_Prompt:_
From the first line of the material below to the line containing "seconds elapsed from", repeat every line exactly and add nothing.

Source data: Begin

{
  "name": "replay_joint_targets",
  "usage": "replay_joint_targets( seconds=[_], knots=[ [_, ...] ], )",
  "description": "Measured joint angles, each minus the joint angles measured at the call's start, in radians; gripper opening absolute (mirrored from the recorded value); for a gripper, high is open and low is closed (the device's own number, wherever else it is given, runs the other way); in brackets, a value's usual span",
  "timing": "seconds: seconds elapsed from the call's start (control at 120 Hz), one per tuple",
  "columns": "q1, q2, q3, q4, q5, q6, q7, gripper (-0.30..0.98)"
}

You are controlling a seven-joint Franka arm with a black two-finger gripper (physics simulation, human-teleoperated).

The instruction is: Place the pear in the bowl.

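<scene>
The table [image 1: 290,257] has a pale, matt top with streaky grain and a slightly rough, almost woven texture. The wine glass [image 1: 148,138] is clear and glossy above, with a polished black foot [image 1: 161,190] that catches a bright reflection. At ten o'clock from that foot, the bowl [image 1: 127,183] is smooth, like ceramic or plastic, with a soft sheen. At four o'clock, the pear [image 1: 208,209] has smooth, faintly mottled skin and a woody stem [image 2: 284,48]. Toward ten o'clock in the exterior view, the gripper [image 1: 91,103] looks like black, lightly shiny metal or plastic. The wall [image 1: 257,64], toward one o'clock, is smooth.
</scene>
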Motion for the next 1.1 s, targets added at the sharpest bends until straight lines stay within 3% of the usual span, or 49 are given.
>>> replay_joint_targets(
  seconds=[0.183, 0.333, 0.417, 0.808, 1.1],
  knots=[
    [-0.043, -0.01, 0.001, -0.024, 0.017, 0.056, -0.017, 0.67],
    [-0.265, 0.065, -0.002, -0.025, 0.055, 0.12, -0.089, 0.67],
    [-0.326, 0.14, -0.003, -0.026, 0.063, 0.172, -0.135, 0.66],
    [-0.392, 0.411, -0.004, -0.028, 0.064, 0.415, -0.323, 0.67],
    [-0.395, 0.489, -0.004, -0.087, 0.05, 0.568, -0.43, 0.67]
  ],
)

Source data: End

_Answer area:_
{
  "name": "replay_joint_targets",
  "usage": "replay_joint_targets( seconds=[_], knots=[ [_, ...] ], )",
  "description": "Measured joint angles, each minus the joint angles measured at the call's start, in radians; gripper opening absolute (mirrored from the recorded value); for a gripper, high is open and low is closed (the device's own number, wherever else it is given, runs the other way); in brackets, a value's usual span",
  "timing": "seconds: seconds elapsed from the call's start (control at 120 Hz), one per tuple",

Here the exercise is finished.